| WORK TO COMPLETE |
A faithful copy of the whole listing is required.

| INFORMATION SUPPLIED |

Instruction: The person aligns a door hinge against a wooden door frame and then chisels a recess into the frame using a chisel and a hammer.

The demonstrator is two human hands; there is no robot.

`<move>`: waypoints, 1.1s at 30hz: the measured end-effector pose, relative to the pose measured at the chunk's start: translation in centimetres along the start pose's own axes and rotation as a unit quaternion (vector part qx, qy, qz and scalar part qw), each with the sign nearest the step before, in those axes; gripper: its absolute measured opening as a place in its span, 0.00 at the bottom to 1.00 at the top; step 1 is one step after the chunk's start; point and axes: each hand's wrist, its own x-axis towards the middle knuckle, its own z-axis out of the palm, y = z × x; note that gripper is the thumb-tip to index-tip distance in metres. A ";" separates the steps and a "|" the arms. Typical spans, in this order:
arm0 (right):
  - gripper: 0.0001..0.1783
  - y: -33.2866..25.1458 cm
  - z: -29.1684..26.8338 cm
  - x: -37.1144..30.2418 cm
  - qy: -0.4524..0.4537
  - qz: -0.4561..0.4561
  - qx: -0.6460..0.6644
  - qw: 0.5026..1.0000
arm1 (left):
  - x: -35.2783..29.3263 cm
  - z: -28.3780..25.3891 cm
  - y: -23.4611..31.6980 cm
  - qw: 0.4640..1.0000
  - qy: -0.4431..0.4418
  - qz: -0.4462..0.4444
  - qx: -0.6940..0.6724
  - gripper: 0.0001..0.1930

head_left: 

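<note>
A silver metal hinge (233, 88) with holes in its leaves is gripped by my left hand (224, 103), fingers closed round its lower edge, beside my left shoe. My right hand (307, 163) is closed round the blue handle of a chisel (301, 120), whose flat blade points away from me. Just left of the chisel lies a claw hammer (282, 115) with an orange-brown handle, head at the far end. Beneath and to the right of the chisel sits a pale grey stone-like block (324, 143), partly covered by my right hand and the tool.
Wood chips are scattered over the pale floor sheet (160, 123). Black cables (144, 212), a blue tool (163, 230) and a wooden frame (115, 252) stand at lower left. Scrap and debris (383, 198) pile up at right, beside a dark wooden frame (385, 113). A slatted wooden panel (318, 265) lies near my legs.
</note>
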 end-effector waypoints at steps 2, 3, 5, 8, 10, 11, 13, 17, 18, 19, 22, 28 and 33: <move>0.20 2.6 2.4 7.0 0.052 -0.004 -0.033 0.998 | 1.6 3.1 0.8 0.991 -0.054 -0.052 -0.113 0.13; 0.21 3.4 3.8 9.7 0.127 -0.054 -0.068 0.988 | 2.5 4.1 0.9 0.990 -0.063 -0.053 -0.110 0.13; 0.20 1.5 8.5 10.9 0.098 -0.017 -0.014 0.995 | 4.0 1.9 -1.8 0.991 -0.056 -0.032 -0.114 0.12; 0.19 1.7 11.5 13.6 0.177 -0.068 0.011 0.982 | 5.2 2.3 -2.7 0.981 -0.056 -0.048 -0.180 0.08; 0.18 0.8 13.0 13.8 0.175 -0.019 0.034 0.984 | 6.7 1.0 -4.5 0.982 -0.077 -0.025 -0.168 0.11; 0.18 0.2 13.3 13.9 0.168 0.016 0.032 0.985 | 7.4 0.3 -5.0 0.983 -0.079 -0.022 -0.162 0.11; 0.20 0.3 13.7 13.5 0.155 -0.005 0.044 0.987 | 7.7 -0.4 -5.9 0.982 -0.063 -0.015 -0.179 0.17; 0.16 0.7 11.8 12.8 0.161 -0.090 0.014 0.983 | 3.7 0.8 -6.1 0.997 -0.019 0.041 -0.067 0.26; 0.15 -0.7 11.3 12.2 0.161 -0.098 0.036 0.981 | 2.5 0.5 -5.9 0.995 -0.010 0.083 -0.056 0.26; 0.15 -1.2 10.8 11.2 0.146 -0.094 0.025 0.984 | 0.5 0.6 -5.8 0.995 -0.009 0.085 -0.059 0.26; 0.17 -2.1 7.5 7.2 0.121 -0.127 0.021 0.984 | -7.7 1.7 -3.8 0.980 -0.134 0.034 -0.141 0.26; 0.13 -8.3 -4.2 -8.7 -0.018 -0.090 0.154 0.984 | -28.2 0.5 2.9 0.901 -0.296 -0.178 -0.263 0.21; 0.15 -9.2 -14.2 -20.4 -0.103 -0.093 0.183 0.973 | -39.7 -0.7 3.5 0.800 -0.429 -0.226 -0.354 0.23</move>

| RESPONSE BOX |
Instruction: The person aligns a door hinge against a wooden door frame and then chisels a recess into the frame using a chisel and a hammer.

The demonstrator is two human hands; there is no robot.

`<move>`: waypoints, 1.1s at 30hz: the measured end-effector pose, relative to the pose measured at the chunk's start: translation in centimetres along the start pose's own axes and rotation as a unit quaternion (vector part qx, qy, qz and scalar part qw), each with the sign nearest the step before, in those axes; gripper: its absolute measured opening as a place in its span, 0.00 at the bottom to 1.00 at the top; step 1 is one step after the chunk's start; point and axes: each hand's wrist, its own x-axis towards the middle knuckle, its own z-axis out of the palm, y = z × x; note that gripper is the thumb-tip to index-tip distance in metres. A ";" separates the steps and a "|" the arms. Typical spans, in this order:
arm0 (right):
  - gripper: 0.0001..0.1783
  - y: -33.2866..25.1458 cm
  - z: -29.1684..26.8338 cm
  - x: -37.1144..30.2418 cm
  - qy: -0.4524..0.4537
  - qz: -0.4561..0.4561
  - qx: -0.6460..0.6644
  - qw: 0.5026..1.0000
arm1 (left):
  - x: -35.2783..29.3263 cm
  - z: -28.3780..25.3891 cm
  - y: -23.4611..31.6980 cm
  - qw: 0.4640..1.0000
  - qy: -0.4431..0.4418
  - qz: -0.4462..0.4444
  - qx: -0.6940..0.6724
  - gripper: 0.0001..0.1930

head_left: 

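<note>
A silver metal hinge (233, 88) with holes in its leaves is gripped by my left hand (224, 103), fingers closed round its lower edge, beside my left shoe. My right hand (307, 163) is closed round the blue handle of a chisel (301, 120), whose flat blade points away from me. Just left of the chisel lies a claw hammer (282, 115) with an orange-brown handle, head at the far end. Beneath and to the right of the chisel sits a pale grey stone-like block (324, 143), partly covered by my right hand and the tool.
Wood chips are scattered over the pale floor sheet (160, 123). Black cables (144, 212), a blue tool (163, 230) and a wooden frame (115, 252) stand at lower left. Scrap and debris (383, 198) pile up at right, beside a dark wooden frame (385, 113). A slatted wooden panel (318, 265) lies near my legs.
</note>
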 end-effector waypoints at steps 2, 3, 5, 8, 10, 11, 13, 17, 18, 19, 22, 28 and 33: <move>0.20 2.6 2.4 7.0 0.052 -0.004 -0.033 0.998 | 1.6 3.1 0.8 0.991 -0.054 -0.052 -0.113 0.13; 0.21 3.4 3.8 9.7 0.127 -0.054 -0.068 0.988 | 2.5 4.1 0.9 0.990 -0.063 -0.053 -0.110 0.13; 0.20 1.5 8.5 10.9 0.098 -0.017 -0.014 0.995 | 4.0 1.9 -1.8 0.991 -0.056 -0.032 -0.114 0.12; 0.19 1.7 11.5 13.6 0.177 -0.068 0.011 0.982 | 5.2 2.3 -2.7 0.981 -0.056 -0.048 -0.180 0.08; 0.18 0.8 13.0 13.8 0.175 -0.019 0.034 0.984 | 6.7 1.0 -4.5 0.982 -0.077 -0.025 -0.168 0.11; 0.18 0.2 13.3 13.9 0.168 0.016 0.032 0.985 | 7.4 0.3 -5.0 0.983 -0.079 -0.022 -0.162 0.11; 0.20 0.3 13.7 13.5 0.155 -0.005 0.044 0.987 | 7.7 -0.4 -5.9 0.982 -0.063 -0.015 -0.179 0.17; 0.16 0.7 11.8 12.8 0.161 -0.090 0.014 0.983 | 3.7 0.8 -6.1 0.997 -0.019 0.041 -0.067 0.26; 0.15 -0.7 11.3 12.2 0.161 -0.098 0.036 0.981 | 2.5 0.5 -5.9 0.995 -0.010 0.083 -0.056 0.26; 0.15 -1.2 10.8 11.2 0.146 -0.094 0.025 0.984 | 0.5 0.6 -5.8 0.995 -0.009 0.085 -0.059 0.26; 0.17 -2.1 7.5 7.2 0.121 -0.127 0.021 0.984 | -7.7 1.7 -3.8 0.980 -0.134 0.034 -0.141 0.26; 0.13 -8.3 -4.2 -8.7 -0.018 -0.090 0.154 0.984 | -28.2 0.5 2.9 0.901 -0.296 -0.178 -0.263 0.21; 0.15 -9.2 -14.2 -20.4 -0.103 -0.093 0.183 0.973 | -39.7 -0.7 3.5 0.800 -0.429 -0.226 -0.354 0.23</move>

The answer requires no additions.